Botanopithecus has continued to watch for the arrival of new plants in the street. Six of those recorded in 2005, but not seen on 6 May, have now reappeared. As anticipated there are now three more grass species, but more unexpected is a single plant of a third species of Senecio. Sedum dasyphyllum has greatly increased but one of its largest clumps, clinging to the foot of a rubbish bin, has suffered from the application of a boot. It has shattered into myriad, single-leaved potential propagules and shows the brittleness of its stems. Two unexpected garden escapes are of particular interest – an Alchemilla and a single young plant of a sedge that is unlikely to reach large enough size for certain identification, but most likely to be Carex pendula. The tally (recorded since 2005) has now reached a total of 86 species – 8 ferns and 78 angiosperms.

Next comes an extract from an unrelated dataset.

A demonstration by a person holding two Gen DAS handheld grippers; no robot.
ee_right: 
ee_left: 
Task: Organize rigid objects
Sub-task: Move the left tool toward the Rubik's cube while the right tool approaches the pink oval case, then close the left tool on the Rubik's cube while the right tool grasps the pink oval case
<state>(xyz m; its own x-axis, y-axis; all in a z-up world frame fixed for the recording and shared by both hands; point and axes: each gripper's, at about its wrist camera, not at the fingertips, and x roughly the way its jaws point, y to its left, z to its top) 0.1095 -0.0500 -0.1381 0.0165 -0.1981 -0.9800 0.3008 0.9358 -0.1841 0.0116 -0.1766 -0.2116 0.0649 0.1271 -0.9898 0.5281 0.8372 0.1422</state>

Every morning a Council official with a mobile dustbin, armed with a small hoe, collects litter and dislodges ‘weeds’ from Randolph Place on the eastern side of Queensferry Street. Botanopithecus is powerless to halt these activities, and the litter collecting is appreciated given the disgusting habits of some Edinburgh citizens, but he dreads the day when the official crosses the street and applies his hoe to Melville Street, the edges of which are now pleasantly softened by an almost continuous sward of Polypogon viridis. This, like the back of the botanist’s neck, is soft and ragged though green of shade rather than white.
Rosaceae. Garden lady’s-mantle (Alchemilla mollis) (S side only)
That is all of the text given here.